* [EXERCISE DESCRIPTION]:
The whole listing, please: repeat it exactly, with the pictures left out.

+-------+

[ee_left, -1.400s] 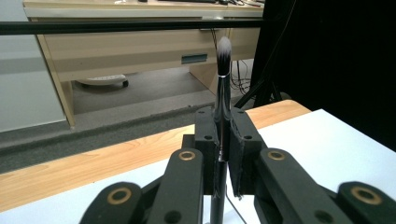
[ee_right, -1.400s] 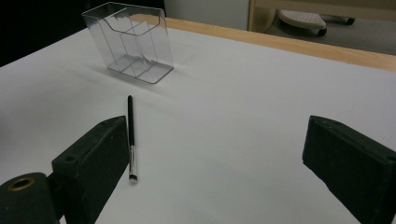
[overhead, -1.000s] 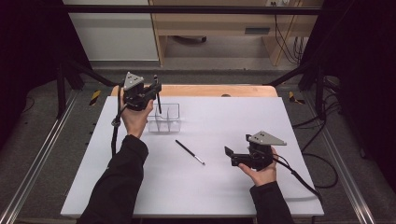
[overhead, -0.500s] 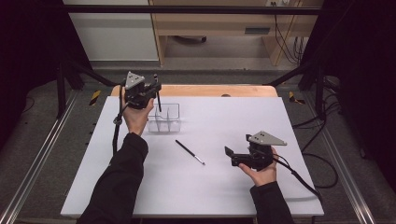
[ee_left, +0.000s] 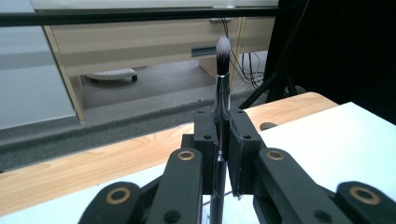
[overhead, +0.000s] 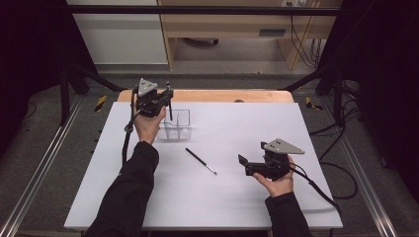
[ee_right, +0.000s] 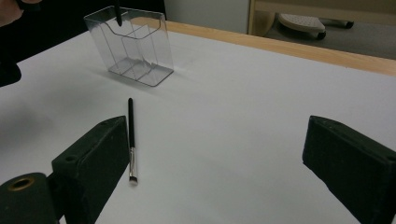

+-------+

* [ANSWER TO THIS PROBLEM]:
[ee_left, -1.400s] 
[ee_right, -1.400s] 
[overhead, -1.000s] 
[overhead, -0.500s] 
[ee_left, +0.000s] 
[overhead, +0.000s] 
[ee_right, +0.000s] 

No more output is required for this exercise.